Единственным моим сочинением, которое до сих пор произвело хоть какое-то волнение в обществе, был сонет, который я посвятил одному человеку из муниципалитета Магглтон-и-Суиллсайд по случаю избрания его мэром этого города. По большей части сонет был в ходу среди частных лиц, и о нем в ту пору много говорили; и, хотя его герой, проявляя характерную вульгарность ума, не оценил содержащихся в нем тонких комплиментов и, вообще, отзывался о нем скорее неуважительно, чем наоборот, я склонен думать, что этот образчик поэзии обладает всеми элементами великого произведения. По совету приятеля к нему был добавлен завершающий куплет, поскольку, как он заверил меня, необходимо придать ему смысловую законченность, и в этом отношении я положился на его более зрелое мнение:
Когда б Опустошения зловещее крыло
Накрыло каждый град имперский и село;
Когда бы свет, пустой иллюзией рожденный,
Смог осветить лишь камень черный и зловонный;
Когда б монарший род ушел в небытие,
Поспешно растворившись в страшной тьме;
Когда б убийцы подбиралися к границам,
Мечом своим сверкая ненасытным, —
В такой бы час твое величье проявилось, —
Конечно, если бы такое вдруг случилось,
В такой бы час хвалу тебе воспели,
Если не я, то подостойней менестрели;
Все взоры на тебя направят люди наши,
Когда такой настанет час, но уж никак не раньше!
Альфред Теннисон — поэт-лауреат, и не мне оспаривать его претензию на это высокое положение; и все же я не могу избавиться от мысли, что, если бы Правительство в свое время сказало свое веское слово и ввело принцип равного состязания, открыв доступ для всеобщего участия и предложив какую-нибудь тему для проверки способностей кандидата (например «Фремптонова Пилюля здоровья, Акростих»), возможно, тогда мы имели бы совсем другой результат.
Но давайте вернемся к нашим баранам (как исключительно неромантично выражаются наши благородные союзники-французы) и к приказчику с Большой Уэттлс-стрит. Он выходил из маленького магазинчика — грубо сколоченной, чрезвычайно обветшалой и вообще убогой на вид лавчонки; спрашивается, что я увидел во всем этом такого, что внушило мне надежду на наступление в моей жизни великой эпохи? Читатель, я увидел вывеску!

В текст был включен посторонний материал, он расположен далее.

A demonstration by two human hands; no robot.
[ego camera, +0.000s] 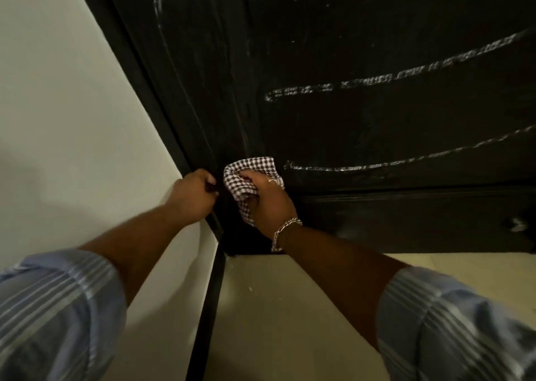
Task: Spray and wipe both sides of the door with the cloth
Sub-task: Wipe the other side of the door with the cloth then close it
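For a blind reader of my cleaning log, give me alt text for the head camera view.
The right hand presses a checked cloth low on a dark door streaked with white marks, while the left hand grips the door's edge beside a pale wall.

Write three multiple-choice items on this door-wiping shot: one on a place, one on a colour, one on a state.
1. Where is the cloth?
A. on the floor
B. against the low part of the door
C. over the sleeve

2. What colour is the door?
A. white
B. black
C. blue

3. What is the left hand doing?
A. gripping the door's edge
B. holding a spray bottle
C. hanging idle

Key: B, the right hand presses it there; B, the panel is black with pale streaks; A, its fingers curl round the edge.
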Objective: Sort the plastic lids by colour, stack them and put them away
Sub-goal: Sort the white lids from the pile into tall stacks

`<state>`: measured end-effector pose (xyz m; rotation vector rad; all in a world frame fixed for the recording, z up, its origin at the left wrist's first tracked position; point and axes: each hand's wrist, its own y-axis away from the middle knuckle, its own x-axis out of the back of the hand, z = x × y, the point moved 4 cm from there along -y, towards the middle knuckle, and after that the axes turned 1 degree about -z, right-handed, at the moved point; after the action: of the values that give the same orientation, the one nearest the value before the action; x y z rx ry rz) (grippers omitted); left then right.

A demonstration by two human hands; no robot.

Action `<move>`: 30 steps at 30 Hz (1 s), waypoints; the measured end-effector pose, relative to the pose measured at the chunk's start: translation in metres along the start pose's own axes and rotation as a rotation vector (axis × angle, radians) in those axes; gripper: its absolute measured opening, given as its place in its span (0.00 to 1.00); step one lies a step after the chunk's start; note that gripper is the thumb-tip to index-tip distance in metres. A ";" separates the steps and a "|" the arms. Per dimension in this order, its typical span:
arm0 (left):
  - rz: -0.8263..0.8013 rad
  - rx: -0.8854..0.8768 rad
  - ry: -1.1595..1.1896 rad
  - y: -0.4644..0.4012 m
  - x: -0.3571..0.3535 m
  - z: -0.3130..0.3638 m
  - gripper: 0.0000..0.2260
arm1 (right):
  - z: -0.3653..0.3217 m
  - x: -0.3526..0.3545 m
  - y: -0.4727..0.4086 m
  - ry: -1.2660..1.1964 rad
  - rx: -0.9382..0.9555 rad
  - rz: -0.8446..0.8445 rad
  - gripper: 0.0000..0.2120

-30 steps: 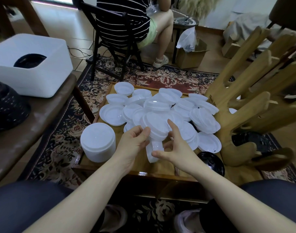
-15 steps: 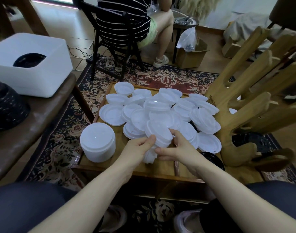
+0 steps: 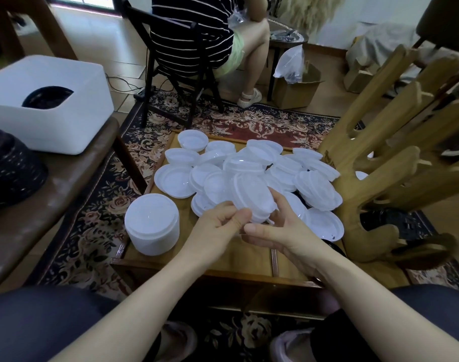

Да. На этой ржавой вывеске, неуклюже поскрипывавшей на единственной петле и скрежетавшей об облупленную стену, была надпись, от одного взгляда на которую меня охватило непривычное возбуждение. «Сайлюн Любкин. Изготовление и продажа искусств». Вот эти самые слова.
Была пятница, четвертое июня, половина четвертого вечера.
Я трижды прочитал эту надпись, после чего вынул из кармана записную книжку, и сразу же переписал; при этом приказчик наблюдал за мной в течение всего этого процесса взглядом, полным серьезного и (как мне тогда показалось) уважительного изумления.
Я остановил этого приказчика и завязал с ним разговор; годы агонии, прошедшие с той поры, постепенно выжгли эту сцену клеймом в моем терзаемом сердце, и я могу повторить все, что произошло, слово в слово.